* [Instructions to follow]
With the line containing "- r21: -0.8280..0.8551" as the start and the line containing "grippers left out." as the end, transcribe that span of the entries below exactly, including both.

Input for this task START

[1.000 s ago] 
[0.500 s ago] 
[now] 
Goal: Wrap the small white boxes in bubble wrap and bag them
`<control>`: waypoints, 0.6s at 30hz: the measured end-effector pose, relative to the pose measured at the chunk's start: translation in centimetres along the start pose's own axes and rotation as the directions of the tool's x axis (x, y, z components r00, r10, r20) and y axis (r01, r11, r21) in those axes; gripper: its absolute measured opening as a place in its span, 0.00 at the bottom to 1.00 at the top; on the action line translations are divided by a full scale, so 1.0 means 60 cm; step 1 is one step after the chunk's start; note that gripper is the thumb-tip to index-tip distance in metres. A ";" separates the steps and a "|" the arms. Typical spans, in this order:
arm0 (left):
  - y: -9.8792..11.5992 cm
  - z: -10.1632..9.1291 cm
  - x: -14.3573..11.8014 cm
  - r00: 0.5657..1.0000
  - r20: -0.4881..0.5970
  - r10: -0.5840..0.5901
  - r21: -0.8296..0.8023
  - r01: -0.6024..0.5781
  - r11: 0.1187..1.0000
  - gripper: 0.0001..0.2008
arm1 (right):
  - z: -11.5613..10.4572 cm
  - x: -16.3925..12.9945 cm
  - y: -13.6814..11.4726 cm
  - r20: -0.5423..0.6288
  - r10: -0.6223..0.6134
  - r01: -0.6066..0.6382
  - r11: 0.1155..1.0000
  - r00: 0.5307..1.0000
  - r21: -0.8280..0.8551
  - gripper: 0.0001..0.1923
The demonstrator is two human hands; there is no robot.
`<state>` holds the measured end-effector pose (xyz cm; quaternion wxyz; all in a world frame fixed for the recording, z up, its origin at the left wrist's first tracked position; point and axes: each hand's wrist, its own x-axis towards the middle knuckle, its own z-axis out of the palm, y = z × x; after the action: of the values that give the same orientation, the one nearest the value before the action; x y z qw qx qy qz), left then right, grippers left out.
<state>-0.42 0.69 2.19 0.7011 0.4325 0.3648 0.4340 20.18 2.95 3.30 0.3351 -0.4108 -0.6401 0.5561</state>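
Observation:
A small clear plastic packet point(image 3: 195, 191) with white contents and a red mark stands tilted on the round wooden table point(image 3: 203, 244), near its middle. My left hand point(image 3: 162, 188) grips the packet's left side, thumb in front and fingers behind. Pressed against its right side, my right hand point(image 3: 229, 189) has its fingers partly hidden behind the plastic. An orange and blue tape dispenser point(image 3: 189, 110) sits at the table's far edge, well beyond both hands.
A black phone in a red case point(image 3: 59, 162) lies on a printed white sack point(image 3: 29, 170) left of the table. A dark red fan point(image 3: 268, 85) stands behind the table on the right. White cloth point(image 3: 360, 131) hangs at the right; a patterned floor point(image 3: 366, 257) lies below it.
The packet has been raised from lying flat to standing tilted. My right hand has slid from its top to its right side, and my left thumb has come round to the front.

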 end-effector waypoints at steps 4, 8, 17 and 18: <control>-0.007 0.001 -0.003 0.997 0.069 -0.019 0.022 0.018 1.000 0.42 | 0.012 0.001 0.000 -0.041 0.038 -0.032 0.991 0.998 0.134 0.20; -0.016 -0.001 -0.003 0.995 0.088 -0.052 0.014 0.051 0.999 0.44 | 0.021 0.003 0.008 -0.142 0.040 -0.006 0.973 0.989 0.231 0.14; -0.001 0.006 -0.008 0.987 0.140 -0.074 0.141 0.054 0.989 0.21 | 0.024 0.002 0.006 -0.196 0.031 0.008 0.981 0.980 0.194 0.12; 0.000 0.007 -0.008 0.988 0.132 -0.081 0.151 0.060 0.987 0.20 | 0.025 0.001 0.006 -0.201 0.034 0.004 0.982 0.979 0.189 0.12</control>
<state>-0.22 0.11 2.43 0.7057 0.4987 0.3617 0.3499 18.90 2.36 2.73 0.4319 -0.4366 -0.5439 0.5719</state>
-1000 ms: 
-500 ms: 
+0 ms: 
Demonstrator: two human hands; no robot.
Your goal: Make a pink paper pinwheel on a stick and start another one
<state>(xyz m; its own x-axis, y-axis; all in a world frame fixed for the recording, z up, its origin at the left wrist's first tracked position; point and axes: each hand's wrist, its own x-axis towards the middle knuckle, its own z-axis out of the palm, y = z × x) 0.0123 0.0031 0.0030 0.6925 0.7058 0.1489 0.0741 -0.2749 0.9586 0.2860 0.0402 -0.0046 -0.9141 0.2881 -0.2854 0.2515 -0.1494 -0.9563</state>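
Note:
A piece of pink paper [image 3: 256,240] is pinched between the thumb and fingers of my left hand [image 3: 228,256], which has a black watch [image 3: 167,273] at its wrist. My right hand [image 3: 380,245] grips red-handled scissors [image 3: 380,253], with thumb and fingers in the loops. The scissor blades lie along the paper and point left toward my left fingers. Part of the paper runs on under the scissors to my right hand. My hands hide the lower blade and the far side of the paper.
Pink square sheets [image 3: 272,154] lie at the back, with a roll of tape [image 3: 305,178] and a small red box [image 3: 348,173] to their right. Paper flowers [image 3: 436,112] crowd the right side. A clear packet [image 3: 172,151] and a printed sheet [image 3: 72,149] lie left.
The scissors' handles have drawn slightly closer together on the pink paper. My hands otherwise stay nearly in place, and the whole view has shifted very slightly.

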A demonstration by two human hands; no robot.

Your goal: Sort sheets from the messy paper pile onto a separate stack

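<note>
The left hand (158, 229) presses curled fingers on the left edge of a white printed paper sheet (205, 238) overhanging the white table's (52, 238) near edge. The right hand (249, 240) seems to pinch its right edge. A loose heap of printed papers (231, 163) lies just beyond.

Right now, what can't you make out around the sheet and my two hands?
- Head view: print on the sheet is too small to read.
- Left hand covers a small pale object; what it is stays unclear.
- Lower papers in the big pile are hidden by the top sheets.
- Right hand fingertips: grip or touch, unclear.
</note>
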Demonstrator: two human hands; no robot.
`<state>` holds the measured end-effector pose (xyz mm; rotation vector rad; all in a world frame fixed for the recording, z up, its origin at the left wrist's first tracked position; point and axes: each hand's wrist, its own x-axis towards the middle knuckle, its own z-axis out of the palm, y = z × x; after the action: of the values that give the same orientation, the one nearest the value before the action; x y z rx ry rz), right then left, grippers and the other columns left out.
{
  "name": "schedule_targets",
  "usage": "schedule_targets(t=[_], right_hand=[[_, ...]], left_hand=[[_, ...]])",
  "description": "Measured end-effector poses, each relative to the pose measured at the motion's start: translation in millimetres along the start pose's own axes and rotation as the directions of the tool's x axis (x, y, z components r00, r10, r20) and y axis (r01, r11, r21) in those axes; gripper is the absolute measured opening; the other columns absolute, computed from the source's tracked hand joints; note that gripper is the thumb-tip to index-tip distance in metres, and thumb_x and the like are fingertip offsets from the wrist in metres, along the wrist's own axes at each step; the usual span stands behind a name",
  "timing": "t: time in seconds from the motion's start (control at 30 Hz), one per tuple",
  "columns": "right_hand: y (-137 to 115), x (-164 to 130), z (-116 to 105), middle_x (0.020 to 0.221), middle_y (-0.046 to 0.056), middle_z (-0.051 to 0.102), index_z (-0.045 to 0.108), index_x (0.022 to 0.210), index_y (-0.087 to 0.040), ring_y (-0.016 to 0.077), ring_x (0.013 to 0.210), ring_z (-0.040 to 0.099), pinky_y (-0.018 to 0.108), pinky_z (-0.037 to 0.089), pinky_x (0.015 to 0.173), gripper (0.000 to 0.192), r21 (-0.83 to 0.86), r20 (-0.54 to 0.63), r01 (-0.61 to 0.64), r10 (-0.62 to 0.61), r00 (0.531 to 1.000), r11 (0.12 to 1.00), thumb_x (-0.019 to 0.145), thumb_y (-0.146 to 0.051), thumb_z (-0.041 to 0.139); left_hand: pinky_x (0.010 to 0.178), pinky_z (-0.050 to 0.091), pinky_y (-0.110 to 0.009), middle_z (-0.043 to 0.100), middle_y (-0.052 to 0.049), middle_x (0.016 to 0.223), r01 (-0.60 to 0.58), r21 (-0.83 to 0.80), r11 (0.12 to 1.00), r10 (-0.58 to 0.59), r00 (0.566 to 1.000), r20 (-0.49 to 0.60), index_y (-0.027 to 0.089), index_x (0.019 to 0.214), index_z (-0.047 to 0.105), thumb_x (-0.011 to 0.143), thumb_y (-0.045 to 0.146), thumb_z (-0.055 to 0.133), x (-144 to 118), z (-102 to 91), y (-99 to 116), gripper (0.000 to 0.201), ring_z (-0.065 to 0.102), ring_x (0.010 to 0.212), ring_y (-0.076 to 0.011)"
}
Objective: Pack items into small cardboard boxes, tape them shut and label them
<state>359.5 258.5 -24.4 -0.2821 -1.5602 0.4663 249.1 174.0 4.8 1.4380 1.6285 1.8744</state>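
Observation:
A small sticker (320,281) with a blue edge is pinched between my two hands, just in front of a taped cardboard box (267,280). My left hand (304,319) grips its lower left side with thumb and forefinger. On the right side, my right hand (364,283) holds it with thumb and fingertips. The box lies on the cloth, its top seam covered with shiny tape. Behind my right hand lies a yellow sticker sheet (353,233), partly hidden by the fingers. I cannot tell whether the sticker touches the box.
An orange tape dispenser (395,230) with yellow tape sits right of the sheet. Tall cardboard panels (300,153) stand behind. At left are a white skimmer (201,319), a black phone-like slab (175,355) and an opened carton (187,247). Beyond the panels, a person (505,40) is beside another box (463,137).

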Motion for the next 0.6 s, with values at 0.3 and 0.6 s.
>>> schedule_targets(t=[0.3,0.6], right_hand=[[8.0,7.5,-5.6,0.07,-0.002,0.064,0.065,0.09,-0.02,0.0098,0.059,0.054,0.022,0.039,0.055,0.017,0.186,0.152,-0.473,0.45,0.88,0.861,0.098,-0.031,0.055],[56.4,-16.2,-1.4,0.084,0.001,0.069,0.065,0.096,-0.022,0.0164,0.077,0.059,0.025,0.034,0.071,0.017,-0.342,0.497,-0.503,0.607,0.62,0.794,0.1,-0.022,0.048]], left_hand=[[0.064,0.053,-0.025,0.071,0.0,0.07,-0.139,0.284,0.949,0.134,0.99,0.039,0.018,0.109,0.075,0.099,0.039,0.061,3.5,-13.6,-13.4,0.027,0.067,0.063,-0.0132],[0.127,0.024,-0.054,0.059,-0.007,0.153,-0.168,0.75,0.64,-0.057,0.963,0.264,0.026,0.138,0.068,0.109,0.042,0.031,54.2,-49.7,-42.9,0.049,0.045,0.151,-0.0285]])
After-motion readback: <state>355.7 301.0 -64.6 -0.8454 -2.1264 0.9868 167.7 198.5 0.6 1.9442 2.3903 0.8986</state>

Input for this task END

* [Task answer]
  - r21: -0.8280..0.8551
  - gripper: 0.0001..0.1923
The demonstrator is two human hands; there is no robot.
`<state>` holds the measured end-effector pose (xyz cm; quaternion wxyz; all in a world frame fixed for the recording, z up, its origin at the left wrist's first tracked position; point and axes: each hand's wrist, its own x-axis towards the middle knuckle, its own z-axis out of the palm, y = z × x; after the action: of the values that give the same orientation, the one nearest the value before the action; x y z qw qx qy qz), left then right, grippers left out.

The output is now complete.